Prompt: If a record contains a picture, skip the picture and transcribe the rest exactly.

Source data
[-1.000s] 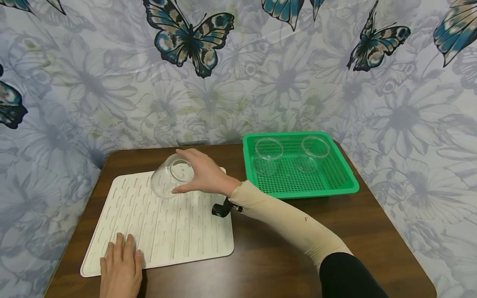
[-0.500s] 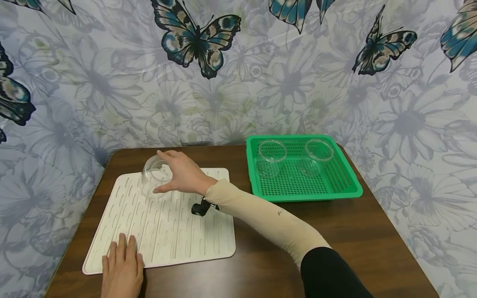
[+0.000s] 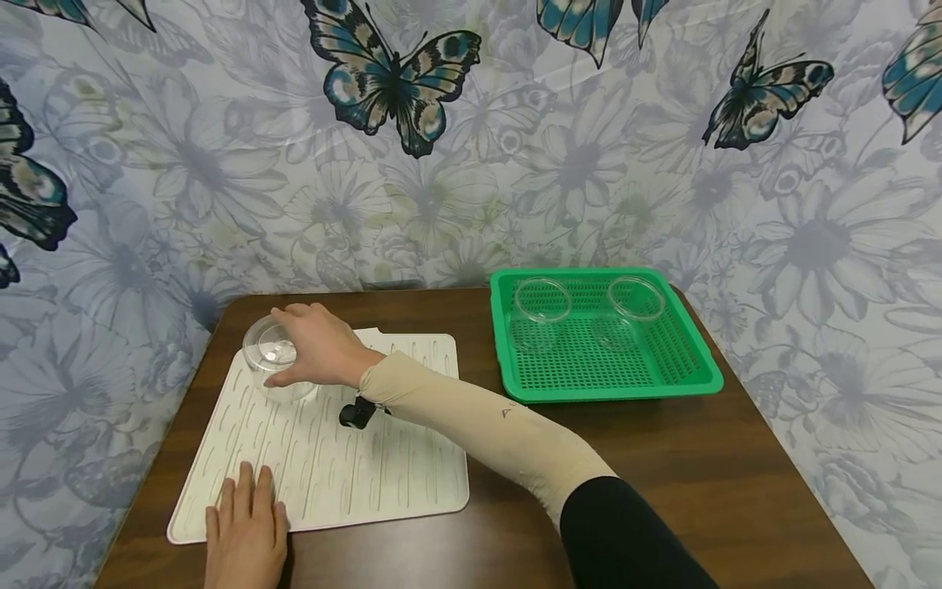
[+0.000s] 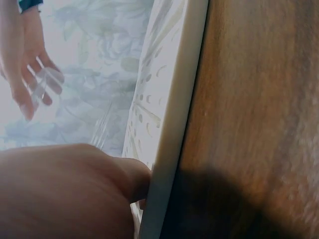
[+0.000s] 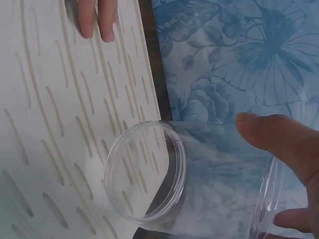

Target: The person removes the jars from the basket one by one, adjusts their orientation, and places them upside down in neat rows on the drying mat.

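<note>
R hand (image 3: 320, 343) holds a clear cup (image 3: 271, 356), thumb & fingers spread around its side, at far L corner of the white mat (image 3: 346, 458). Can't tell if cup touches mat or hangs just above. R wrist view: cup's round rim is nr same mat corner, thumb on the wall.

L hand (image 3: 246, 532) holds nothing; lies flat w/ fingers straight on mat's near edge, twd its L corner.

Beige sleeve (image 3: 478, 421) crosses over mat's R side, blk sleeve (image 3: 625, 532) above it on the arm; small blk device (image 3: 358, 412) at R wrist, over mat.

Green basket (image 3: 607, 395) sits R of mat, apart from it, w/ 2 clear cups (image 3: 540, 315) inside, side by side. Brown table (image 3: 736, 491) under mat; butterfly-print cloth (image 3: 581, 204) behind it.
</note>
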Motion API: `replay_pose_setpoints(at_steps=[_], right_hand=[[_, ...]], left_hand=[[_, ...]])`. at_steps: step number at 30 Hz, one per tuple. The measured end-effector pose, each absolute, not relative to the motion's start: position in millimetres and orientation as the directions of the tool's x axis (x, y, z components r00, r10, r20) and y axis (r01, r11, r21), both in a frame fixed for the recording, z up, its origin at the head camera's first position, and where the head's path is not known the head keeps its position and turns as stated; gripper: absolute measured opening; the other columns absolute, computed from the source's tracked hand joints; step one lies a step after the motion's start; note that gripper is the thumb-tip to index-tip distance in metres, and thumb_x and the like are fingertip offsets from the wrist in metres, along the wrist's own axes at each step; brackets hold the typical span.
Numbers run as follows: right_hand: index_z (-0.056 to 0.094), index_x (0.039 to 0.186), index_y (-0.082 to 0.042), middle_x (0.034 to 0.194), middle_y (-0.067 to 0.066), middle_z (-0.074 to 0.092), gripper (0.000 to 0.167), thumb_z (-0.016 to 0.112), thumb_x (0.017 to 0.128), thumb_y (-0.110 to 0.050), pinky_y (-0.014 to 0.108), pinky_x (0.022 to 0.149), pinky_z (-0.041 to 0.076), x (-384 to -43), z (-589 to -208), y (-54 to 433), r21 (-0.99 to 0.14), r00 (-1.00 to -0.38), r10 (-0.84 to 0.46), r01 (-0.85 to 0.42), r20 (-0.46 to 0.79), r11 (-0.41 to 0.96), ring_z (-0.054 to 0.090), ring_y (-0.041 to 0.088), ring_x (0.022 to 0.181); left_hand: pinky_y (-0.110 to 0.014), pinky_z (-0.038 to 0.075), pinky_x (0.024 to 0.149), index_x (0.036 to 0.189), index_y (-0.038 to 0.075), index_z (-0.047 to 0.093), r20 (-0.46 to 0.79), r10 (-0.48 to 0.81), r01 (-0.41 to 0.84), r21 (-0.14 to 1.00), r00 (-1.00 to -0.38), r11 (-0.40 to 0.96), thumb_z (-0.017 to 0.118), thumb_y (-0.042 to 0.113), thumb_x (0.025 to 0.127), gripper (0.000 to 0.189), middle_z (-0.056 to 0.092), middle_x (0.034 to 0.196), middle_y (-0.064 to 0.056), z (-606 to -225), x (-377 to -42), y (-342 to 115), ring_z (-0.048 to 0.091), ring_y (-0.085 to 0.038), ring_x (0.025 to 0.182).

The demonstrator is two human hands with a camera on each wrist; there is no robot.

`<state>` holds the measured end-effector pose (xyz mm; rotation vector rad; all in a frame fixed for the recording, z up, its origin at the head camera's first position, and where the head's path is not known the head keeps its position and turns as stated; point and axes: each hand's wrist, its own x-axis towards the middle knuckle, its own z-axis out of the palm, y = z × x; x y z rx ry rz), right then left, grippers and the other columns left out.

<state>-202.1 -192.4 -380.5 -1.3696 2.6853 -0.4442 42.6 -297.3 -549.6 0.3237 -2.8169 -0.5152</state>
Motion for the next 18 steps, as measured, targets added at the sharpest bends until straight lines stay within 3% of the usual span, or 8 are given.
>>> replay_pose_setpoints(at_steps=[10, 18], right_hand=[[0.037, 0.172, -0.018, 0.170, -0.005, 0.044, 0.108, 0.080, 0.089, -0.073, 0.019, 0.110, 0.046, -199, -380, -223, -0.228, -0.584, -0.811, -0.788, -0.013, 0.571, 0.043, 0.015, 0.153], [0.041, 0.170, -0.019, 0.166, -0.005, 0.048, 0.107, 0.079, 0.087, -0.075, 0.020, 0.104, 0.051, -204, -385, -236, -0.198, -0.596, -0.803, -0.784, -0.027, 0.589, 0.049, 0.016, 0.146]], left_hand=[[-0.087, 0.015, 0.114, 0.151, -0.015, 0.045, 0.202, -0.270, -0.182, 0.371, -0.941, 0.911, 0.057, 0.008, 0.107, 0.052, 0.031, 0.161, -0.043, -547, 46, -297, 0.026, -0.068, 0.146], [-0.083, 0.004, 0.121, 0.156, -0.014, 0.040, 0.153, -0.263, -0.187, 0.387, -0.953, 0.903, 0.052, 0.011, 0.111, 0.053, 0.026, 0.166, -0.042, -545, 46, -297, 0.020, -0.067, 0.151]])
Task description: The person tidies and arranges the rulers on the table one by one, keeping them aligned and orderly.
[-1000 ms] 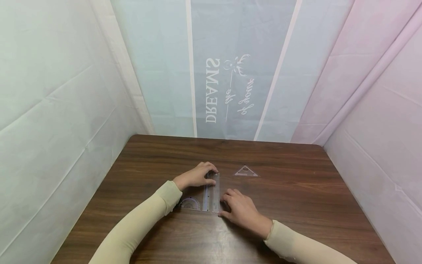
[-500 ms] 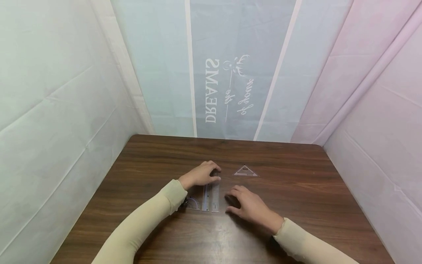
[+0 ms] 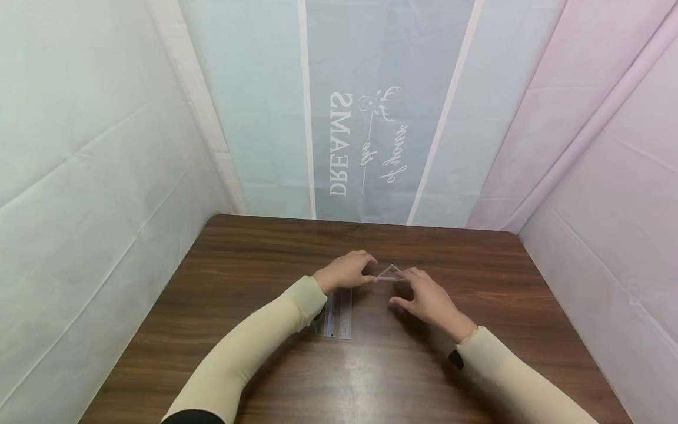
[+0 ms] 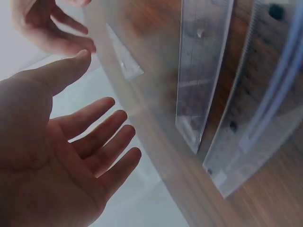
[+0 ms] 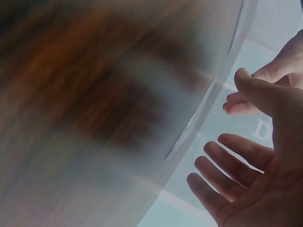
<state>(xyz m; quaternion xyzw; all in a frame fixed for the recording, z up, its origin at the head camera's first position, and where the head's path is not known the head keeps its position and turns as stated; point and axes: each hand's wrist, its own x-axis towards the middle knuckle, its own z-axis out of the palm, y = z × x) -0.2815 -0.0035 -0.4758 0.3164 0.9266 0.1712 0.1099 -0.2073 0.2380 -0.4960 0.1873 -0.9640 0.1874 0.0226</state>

Exercise output:
[-1.000s] 
[-0.500s] 
[+0.000s] 
[+0.000s] 
[+0.000s] 

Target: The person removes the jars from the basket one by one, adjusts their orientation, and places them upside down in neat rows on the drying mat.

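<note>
R hand (image 3: 320, 343) holds a clear cup (image 3: 271, 356), thumb & fingers spread around its side, at far L corner of the white mat (image 3: 346, 458). Can't tell if cup touches mat or hangs just above. R wrist view: cup's round rim is nr same mat corner, thumb on the wall.

L hand (image 3: 246, 532) holds nothing; lies flat w/ fingers straight on mat's near edge, twd its L corner.

Beige sleeve (image 3: 478, 421) crosses over mat's R side, blk sleeve (image 3: 625, 532) above it on the arm; small blk device (image 3: 358, 412) at R wrist, over mat.

Green basket (image 3: 607, 395) sits R of mat, apart from it, w/ 2 clear cups (image 3: 540, 315) inside, side by side. Brown table (image 3: 736, 491) under mat; butterfly-print cloth (image 3: 581, 204) behind it.
</note>
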Motion API: `replay_pose_setpoints(at_steps=[_], right_hand=[[_, ...]], left_hand=[[_, ...]])`. at_steps: step number at 30 Hz, one per tuple. The measured end-effector pose, each absolute, not relative to the motion's start: position in millimetres and orientation as the directions of the tool's x axis (x, y, z components r00, r10, r20) and y axis (r01, r11, r21), both in a frame fixed for the recording, z up, its origin at the head camera's first position, and where the head's path is not known the head keeps its position and turns as stated; gripper: absolute measured opening; the other columns absolute, computed from the source's tracked hand joints; step one lies a step after the motion's start; note that gripper is the thumb-tip to index-tip distance in metres, and thumb_x and the like are fingertip offsets from the wrist in metres, along the wrist's own axes at each step; brackets hold the typical span.
Numbers run as follows: right_hand: index_z (-0.056 to 0.094), index_x (0.039 to 0.186), index_y (-0.082 to 0.042), middle_x (0.034 to 0.194), middle_y (-0.067 to 0.066), middle_z (-0.074 to 0.092), gripper (0.000 to 0.167), thumb_z (-0.016 to 0.112), thumb_x (0.017 to 0.128), thumb_y (-0.110 to 0.050), pinky_y (-0.014 to 0.108), pinky_x (0.022 to 0.149), pinky_z (-0.041 to 0.076), x (-384 to -43), z (-589 to -208), y (-54 to 433), r21 (-0.99 to 0.14), r00 (-1.00 to -0.38), r10 (-0.84 to 0.46), r01 (-0.85 to 0.42), r20 (-0.46 to 0.79), r11 (-0.41 to 0.96), ring_z (-0.054 to 0.090), ring_y (-0.041 to 0.088), ring_x (0.022 to 0.181); left_hand: pinky_y (-0.110 to 0.014), pinky_z (-0.038 to 0.075), pinky_x (0.024 to 0.149), index_x (0.036 to 0.189), index_y (-0.038 to 0.075), index_z (-0.047 to 0.093), r20 (-0.46 to 0.79), r10 (-0.48 to 0.81), r01 (-0.41 to 0.84), r21 (-0.14 to 1.00), r00 (-1.00 to -0.38), r11 (-0.40 to 0.96), thumb_z (-0.017 to 0.118), thumb_y (-0.042 to 0.113), thumb_x (0.025 to 0.127), gripper (0.000 to 0.189), middle_z (-0.056 to 0.092), middle_x (0.034 to 0.196), middle_y (-0.064 to 0.056), z (-606 to -225), x (-377 to -42), y (-342 to 115), ring_z (-0.048 to 0.091), ring_y (-0.085 to 0.038), ring_x (0.025 to 0.182).

The demonstrator is two human hands with a camera on each wrist; there is no robot.

`<state>` holds the measured end-effector pose (xyz mm; rotation vector rad; all in a frame fixed for the recording, z up, its origin at the head camera's first position, and where the head's path is not known the head keeps its position and turns as stated; point and axes: each hand's wrist, its own x-axis towards the middle knuckle, its own z-axis out of the palm, y = z × x; x y z rx ry rz), right then left, grippers and the other columns left out.

<state>-202.1 -192.4 -380.5 -1.3696 2.6853 -0.4442 42.6 -297.3 -549.6 0.3237 -2.8169 -0.5152</state>
Motion for the next 18 steps, as measured, targets added at the sharpest bends until straight lines stay within 3% of the usual span, or 8 are given.
>>> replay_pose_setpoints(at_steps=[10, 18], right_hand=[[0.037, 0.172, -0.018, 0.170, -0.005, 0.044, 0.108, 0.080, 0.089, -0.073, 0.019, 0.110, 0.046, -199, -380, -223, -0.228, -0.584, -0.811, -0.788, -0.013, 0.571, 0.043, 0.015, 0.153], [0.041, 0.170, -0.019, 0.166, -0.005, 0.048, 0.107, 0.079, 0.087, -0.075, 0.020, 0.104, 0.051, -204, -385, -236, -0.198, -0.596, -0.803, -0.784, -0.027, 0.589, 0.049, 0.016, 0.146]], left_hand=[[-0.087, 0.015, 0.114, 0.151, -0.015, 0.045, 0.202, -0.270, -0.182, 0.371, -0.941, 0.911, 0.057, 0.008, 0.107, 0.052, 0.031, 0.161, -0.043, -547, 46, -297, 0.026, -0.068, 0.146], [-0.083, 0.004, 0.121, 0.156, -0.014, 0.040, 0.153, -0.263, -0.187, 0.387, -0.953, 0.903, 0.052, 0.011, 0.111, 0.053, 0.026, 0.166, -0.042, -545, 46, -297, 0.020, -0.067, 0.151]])
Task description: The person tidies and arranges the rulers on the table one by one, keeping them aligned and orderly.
[-1000 ms] 
[-500 ms] 
[+0 ms] 
[+0 ms] 
[+0 ms] 
<state>(xyz m; quaternion xyzw; all in a frame fixed for the recording, z up, its origin at the head camera's first position, and where the head's path is not known the head keeps its position and turns as stated; point and axes: each hand's wrist, its own x-axis towards the middle knuckle, its own z-axis out of the palm, y = z × x) -0.2815 -0.0035 -0.4758 0.3164 0.9266 0.1712 0.1099 -0.2073 0.2380 -0.4960 0.1873 -0.9640 0.1874 0.0226</state>

The complete answer has been presented.